WHAT THIS TASK INVOLVES: Retype the data that follows exactly. No pictures belong in the copy.

[SOURCE MATERIAL]

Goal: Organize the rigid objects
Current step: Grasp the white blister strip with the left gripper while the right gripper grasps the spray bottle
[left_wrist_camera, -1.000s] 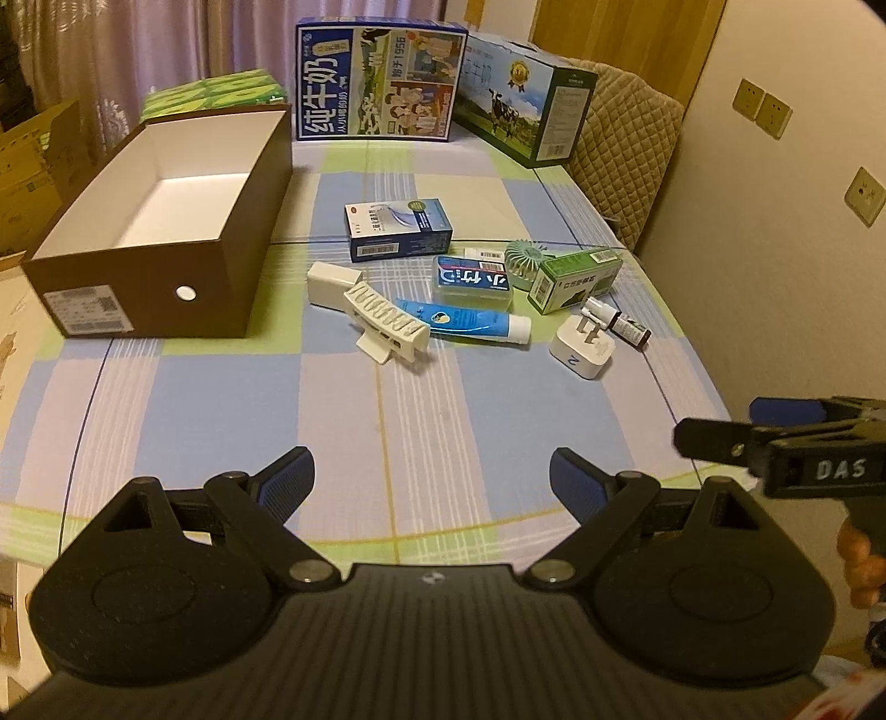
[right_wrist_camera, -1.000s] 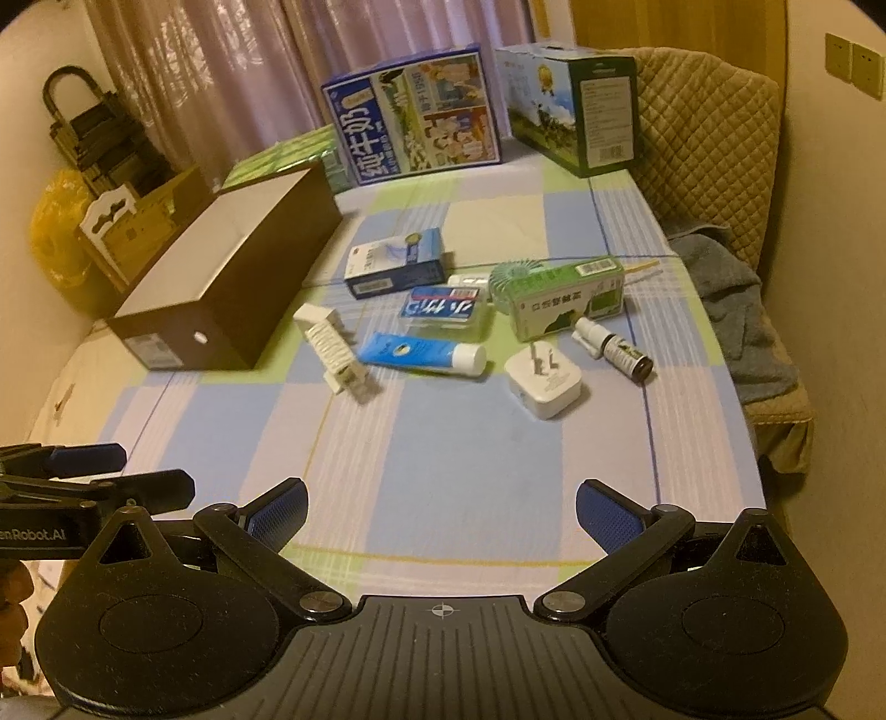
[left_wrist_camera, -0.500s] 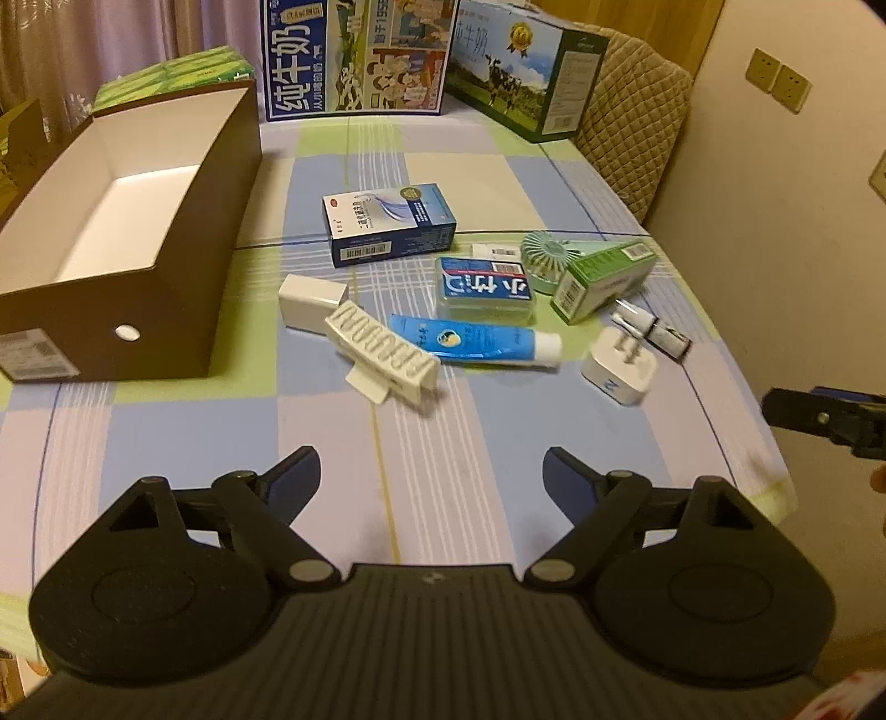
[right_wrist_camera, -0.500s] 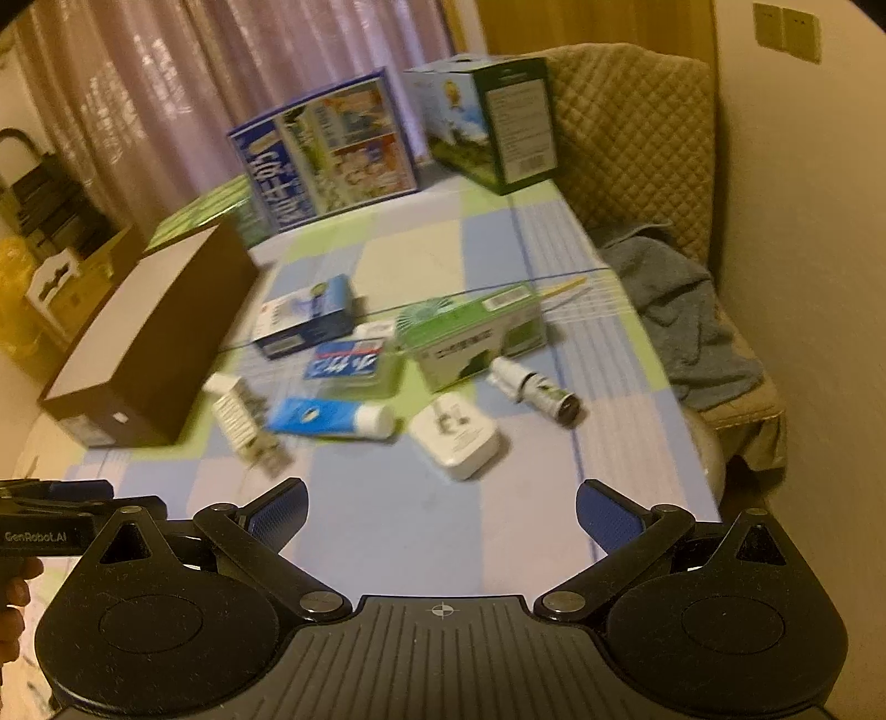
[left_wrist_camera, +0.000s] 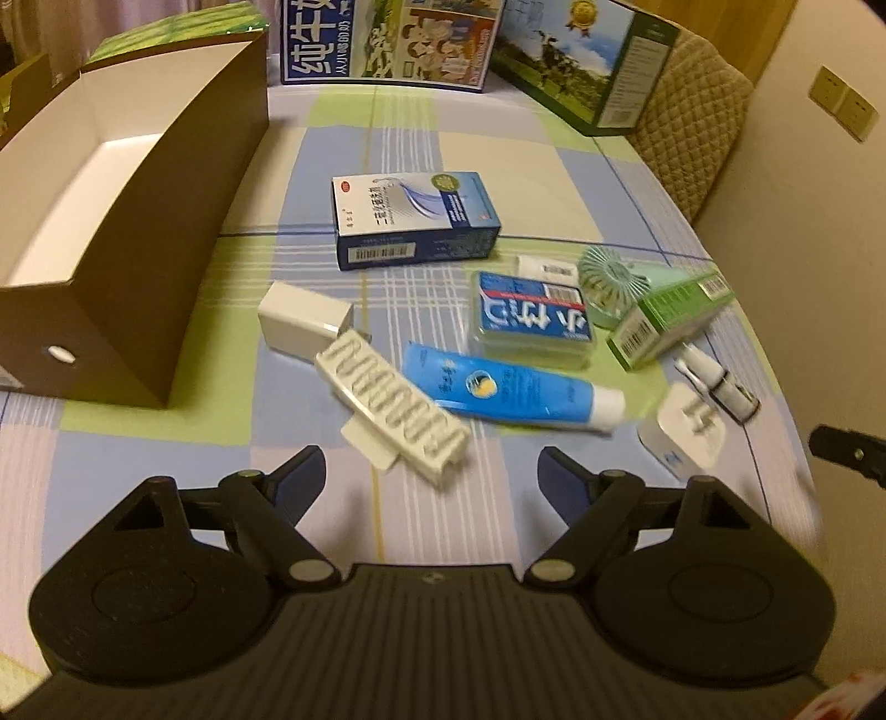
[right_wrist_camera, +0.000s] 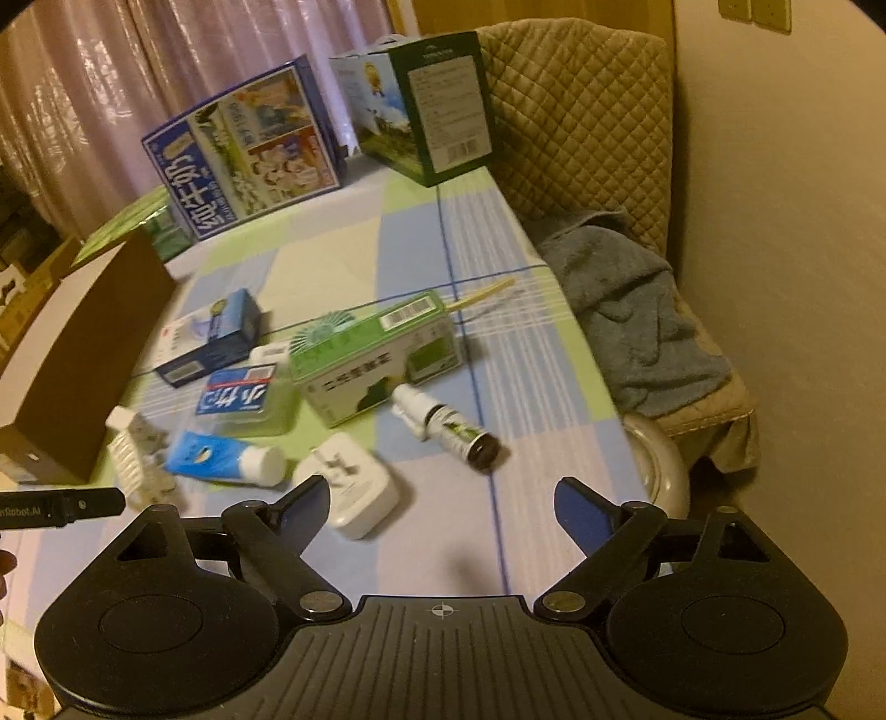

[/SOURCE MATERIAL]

RESPONSE AREA:
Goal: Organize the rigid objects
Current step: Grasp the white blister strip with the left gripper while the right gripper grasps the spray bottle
[left_wrist_camera, -1.000s] 
[right_wrist_camera, -1.000s] 
[left_wrist_camera, -0.500s] 
[right_wrist_camera, -0.500s] 
[left_wrist_camera, +0.000s] 
[right_wrist_camera, +0.000s] 

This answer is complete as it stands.